Das Hauptportal befindet sich auf der Hofseite, zu erreichen über eine doppelläufige Freitreppe. Das darüber befindliche Wappen stammt von 1731, als der Freihof erneuert und das Haus umgestaltet wurde. Zwei Löwen halten die asymmetrischen Kartuschen, die interessanterweise nicht das Schildbild, sondern das ganze Vollwappen enthalten, Zeichen einer noch weiteren Entfernung von heraldischen Ursprüngen. Die zugehörigen Personen sind Johann Friedrich von Landsberg (1695-1754), Oberstlieutenant, sowie Charlotte von Oheimb a. d. H. Enzen, Tochter von Christian Ludwig von Oheimb und Juliane Christine von Morstein.
Das Wappen von Landsberg (heraldisch rechts) ist geteilt, oben in Silber ein roter, laufender Fuchs, unten in Rot ein silbernes, verflochtenes Schräggitter. Auf dem rot-silbern bewulsteten oder wie hier gekrönten Helm ein laufender, roter Fuchs vor einer goldenen, oben mit Pfauenfedern besteckten Säule. Helmdecken rot-silbern. Die Ministerialen-Familie stammt aus Landsbergen in der Grafschaft Hoya.
Das Wappen von Oheimb (heraldisch links) zeigt ein nicht alltägliches Motiv: In Silber ein schwarzes Gemsgehörn mit Grind und Ohren, an dem Grind sieben rote Blutstropfen hängend. Auf dem Helm dasselbe Bild. Helmdecken schwarz-silbern. Die von Oheimb sind eine westfälisch-schaumburgische Familie, die früher auch Ohm oder Om hieß und 1250 urkundlich auftritt.

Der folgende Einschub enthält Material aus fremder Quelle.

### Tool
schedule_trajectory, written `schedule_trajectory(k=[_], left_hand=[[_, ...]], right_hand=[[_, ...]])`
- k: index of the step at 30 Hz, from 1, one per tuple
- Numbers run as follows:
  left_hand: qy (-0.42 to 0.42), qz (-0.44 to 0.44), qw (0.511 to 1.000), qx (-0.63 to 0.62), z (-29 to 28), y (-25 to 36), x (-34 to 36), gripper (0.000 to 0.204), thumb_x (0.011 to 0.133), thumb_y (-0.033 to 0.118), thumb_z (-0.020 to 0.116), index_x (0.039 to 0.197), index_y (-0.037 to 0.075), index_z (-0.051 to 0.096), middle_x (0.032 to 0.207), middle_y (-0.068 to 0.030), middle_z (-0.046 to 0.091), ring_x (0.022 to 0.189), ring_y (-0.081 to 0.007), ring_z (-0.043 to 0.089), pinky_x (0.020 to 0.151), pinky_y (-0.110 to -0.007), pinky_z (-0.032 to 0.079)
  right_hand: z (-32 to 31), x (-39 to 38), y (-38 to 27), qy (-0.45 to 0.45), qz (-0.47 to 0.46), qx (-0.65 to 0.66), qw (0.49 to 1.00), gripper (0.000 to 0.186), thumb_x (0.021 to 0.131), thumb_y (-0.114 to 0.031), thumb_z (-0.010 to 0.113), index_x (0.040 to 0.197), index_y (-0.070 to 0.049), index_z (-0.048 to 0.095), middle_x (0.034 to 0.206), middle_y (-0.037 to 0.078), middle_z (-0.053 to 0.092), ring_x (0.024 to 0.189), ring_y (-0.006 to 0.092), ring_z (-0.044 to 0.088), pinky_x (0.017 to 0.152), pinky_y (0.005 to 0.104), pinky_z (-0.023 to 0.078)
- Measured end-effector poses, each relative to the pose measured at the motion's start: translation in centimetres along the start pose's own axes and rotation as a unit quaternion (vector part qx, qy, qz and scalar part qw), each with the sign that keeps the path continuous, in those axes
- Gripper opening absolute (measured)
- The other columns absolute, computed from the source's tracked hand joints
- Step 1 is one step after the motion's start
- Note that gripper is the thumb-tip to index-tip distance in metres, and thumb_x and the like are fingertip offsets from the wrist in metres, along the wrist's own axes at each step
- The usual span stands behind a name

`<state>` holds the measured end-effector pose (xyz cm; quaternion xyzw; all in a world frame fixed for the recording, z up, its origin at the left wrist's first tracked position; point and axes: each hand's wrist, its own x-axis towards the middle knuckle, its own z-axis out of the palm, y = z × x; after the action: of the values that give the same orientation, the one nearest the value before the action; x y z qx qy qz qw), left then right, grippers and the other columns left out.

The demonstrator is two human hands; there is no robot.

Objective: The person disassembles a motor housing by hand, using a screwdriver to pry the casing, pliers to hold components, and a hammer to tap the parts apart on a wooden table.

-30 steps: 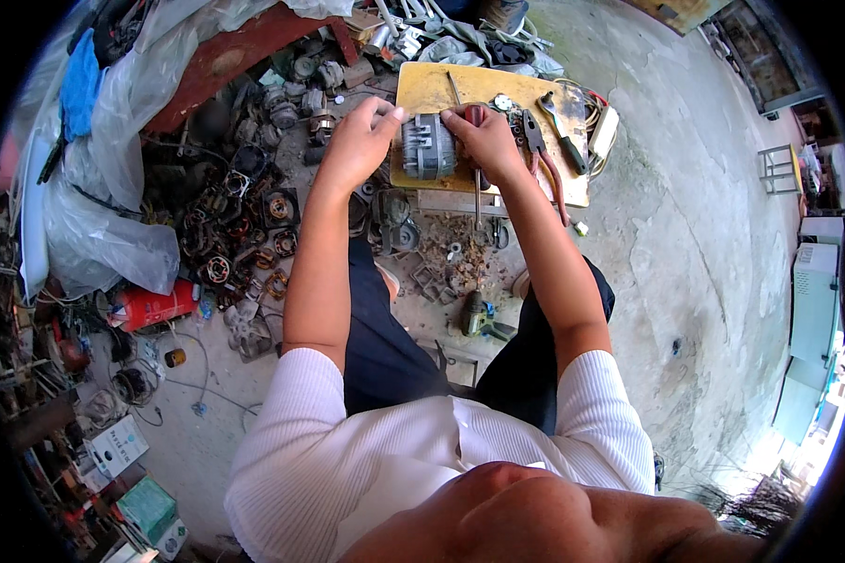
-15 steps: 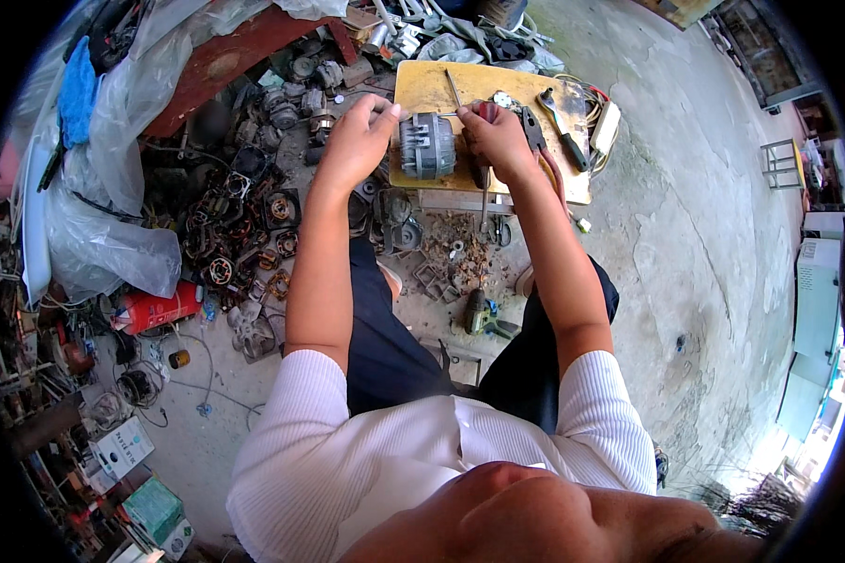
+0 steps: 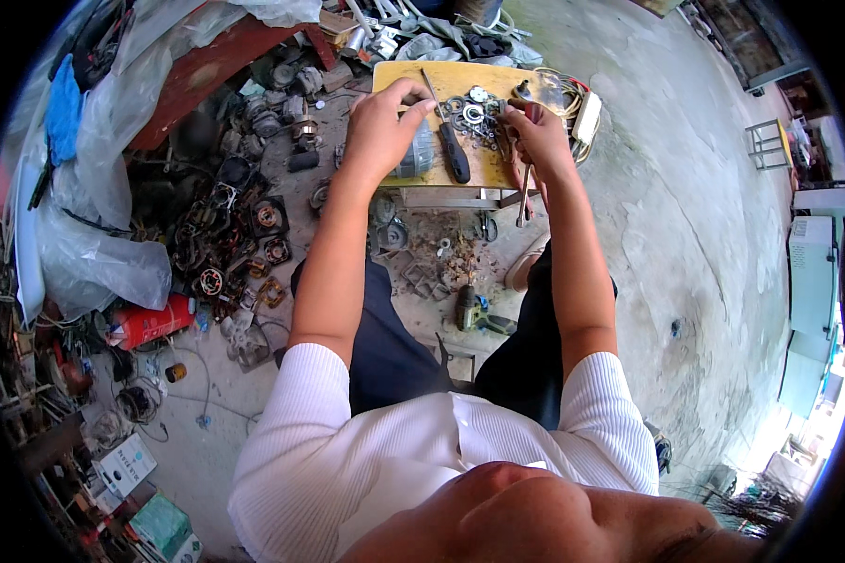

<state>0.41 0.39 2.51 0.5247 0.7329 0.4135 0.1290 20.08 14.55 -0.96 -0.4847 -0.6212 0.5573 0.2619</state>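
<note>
My left hand point(image 3: 388, 129) is over the grey motor housing point(image 3: 411, 161) on the yellow board point(image 3: 399, 77), fingers bent and thumb apart, with nothing visible between them. My right hand point(image 3: 539, 136) grips a long metal-shafted tool point(image 3: 523, 202) that hangs downward; its upper part is largely hidden by my fingers. Between my hands lie a black-handled screwdriver point(image 3: 453, 150), metal rings and washers point(image 3: 474, 114) and small hardware. Red-handled pliers point(image 3: 515, 164) are partly covered beside my right hand.
Motor parts point(image 3: 244, 216) are piled on the floor at left, near plastic sheeting point(image 3: 127, 263) and a red cylinder point(image 3: 150, 321). A drill point(image 3: 469, 310) lies below the board. Coiled cable and a white power strip point(image 3: 587, 117) are at the board's right, a stool point(image 3: 768, 143) farther right.
My hands have moved right relative to the board, the left now covering much of the motor housing. The screwdriver's handle and the loose rings now show between them. The view has shifted slightly.
</note>
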Motion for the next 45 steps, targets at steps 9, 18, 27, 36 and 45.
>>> schedule_trajectory(k=[9,18,27,36,45], left_hand=[[0.008,0.08,0.994,0.08,2.4,2.0,1.1,0.032,0.088,0.032,0.067,0.114,0.014,0.069,0.107,-0.0116,0.071,0.101,-0.0285,0.065,0.1,-0.04,0.041],[0.033,-0.062,0.998,-0.007,-1.8,-1.5,-0.6,0.03,0.092,0.026,0.065,0.114,0.007,0.067,0.1,-0.0125,0.071,0.093,-0.0191,0.067,0.084,-0.031,0.049],[-0.075,-0.087,0.981,-0.157,-4.3,-3.9,-2.3,0.048,0.085,0.028,0.075,0.125,0.007,0.061,0.119,-0.0107,0.065,0.11,-0.0195,0.06,0.096,-0.033,0.045],[-0.185,-0.042,0.98,-0.065,-3.5,-3.9,-2.8,0.094,0.063,0.026,0.088,0.145,0.013,0.044,0.144,-0.0158,0.048,0.133,-0.0277,0.045,0.11,-0.036,0.035],[-0.151,-0.007,0.988,0.02,-3.4,-3.9,-2.6,0.088,0.063,0.028,0.087,0.14,0.011,0.048,0.136,-0.0143,0.055,0.126,-0.028,0.051,0.107,-0.037,0.038]], right_hand=[[-4.2,-0.2,-0.4,-0.051,0.06,0.279,0.957,0.035,0.096,-0.031,0.061,0.108,0.001,0.062,0.092,0.009,0.068,0.066,0.0109,0.06,0.058,0.021,0.051],[-5.8,-1.9,-1.8,-0.092,0.14,0.404,0.899,0.05,0.095,-0.053,0.049,0.083,-0.005,0.055,0.073,0.008,0.056,0.058,0.0145,0.047,0.049,0.023,0.041],[-2.8,-3.4,0.6,-0.103,0.101,0.259,0.955,0.038,0.094,-0.039,0.065,0.092,-0.001,0.064,0.078,0.004,0.065,0.06,0.0084,0.06,0.054,0.0174,0.052],[-3.3,-3.1,2.5,-0.147,0.103,0.214,0.96,0.039,0.096,-0.041,0.061,0.086,-0.003,0.064,0.075,0.001,0.062,0.058,0.0074,0.057,0.051,0.0179,0.047],[-5.1,-2.5,3.0,-0.254,0.189,0.269,0.91,0.047,0.097,-0.051,0.053,0.087,-0.006,0.064,0.076,0.001,0.06,0.06,0.0096,0.056,0.054,0.0189,0.047]])
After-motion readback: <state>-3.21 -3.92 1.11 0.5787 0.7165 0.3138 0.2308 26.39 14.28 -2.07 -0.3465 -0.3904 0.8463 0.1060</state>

Früher war die Form des Schildbildes eine andere, nämlich zwei Hörner mit Ohren nebeneinander und mit einem abgerissenen Stück Stirnhaut, ohne die Blutstropfen.
Für die Eltern der Juliane Charlotte von Oheimb gibt es weiterhin Wappendarstellungen in der St. Martini-Kirche, datiert auf 1700, jeweils mit einem Vollwappen, Namens-Schriftband, Lorbeerkranz und zwei sehr großen Schildhaltern.
Rechts und links des Portalbogens zum Gelände sind die Wappensteine vom seligen Christof (Christoph) von Landsberg auf Wormsthal, schauenburgischer Landrat, und seiner Witwe Fredeke von Landsberg, geborene Klencke a. d. H. Schlüsselburg, datiert auf AD 1600. Fredeke von Klencke war die Tochter von Ludolf von Klencke und Anne von Reden. Der Wappenstein für Christophs Eltern wird weiter unten beschrieben.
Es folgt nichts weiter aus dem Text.